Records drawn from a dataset
####

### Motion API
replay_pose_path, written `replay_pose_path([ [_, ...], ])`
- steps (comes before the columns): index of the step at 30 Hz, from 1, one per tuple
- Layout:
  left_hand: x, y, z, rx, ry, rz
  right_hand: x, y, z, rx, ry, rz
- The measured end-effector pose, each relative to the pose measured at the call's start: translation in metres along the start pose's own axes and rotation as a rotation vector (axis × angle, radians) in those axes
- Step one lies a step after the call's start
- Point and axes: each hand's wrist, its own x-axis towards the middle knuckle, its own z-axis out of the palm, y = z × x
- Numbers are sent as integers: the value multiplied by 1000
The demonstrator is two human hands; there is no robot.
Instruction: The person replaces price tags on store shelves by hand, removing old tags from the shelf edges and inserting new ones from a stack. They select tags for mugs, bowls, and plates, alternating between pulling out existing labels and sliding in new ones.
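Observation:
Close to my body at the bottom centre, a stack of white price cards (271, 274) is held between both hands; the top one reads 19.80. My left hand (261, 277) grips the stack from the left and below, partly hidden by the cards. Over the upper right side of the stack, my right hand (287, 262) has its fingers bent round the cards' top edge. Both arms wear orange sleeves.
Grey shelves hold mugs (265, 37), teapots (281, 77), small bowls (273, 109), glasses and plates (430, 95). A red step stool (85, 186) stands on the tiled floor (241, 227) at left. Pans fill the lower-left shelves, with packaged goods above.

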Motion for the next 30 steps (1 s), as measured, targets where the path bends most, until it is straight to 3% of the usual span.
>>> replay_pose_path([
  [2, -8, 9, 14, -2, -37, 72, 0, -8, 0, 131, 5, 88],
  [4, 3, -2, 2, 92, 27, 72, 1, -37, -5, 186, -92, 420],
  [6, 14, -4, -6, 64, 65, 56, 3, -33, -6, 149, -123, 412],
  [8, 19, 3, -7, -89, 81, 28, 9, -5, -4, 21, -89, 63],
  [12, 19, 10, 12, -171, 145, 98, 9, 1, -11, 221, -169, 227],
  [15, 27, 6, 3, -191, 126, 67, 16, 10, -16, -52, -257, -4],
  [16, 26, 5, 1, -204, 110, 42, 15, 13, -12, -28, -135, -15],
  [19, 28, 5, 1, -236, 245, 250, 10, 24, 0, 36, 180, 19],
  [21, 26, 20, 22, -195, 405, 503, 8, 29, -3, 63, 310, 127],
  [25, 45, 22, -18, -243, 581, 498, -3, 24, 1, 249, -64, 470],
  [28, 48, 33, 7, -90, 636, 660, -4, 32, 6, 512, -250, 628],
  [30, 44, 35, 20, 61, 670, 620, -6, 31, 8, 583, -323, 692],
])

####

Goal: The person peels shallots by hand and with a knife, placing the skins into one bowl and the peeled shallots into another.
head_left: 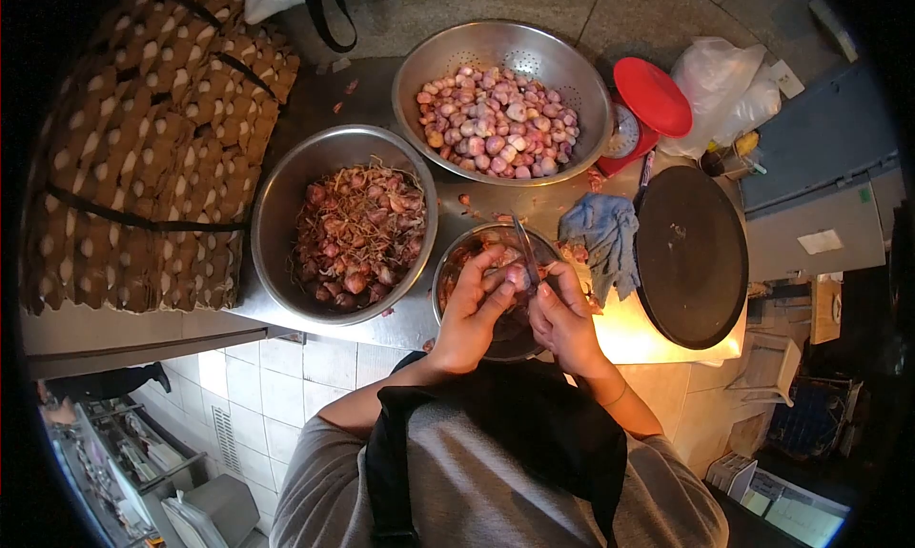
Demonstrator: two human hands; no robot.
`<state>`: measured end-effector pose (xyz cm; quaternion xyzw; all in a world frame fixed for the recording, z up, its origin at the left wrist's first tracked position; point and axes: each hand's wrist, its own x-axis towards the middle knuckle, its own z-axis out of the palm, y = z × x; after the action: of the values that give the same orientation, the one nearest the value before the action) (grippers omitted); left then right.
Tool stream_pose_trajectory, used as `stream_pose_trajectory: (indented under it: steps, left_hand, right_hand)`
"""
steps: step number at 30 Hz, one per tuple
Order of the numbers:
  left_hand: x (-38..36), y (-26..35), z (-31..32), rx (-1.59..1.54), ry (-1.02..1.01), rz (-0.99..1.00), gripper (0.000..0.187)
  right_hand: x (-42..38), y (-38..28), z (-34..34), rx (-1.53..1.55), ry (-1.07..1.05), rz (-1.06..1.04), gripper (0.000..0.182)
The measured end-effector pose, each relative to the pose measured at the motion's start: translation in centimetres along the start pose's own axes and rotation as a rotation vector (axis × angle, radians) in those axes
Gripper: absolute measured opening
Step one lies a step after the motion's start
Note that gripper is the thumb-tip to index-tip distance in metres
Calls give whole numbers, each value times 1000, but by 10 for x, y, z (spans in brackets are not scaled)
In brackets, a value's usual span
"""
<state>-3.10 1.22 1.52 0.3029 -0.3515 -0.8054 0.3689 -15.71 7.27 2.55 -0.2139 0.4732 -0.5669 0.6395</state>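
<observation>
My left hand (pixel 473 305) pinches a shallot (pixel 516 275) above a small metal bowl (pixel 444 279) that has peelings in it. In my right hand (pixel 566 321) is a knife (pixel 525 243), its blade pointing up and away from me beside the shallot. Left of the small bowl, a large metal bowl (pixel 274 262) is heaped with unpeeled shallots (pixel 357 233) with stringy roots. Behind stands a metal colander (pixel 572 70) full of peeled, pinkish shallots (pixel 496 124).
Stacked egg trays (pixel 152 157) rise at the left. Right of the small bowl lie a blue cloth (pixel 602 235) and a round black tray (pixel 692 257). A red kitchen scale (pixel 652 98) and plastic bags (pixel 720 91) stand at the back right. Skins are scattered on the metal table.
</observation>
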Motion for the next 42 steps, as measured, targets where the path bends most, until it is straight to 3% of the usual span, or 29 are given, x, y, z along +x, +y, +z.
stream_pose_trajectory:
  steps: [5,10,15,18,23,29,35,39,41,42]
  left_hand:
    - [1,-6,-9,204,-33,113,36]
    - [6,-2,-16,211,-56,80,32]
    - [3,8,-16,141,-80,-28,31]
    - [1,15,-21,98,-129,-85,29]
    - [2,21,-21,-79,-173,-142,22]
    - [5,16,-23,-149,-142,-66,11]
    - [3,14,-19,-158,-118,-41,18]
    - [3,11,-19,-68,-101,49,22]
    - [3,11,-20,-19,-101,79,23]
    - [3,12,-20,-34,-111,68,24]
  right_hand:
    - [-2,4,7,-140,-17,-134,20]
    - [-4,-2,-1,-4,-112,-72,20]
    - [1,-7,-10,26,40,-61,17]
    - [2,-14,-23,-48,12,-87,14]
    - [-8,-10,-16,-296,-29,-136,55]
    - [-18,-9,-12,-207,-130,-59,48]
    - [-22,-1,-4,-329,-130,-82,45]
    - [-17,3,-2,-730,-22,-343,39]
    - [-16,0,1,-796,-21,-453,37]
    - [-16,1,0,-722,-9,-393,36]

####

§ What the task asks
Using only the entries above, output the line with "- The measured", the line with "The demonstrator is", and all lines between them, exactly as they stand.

§ Final answer
- The measured end-effector pose, each relative to the pose measured at the call's start: translation in metres along the start pose's own axes and rotation as a rotation vector (axis × angle, radians) in those axes
- Step one lies a step after the call's start
- Point and axes: each hand's wrist, its own x-axis towards the middle knuckle, its own z-axis out of the palm, y = z × x
- Numbers are sent as integers: the value multiplied by 1000
The demonstrator is two human hands; there is no robot.

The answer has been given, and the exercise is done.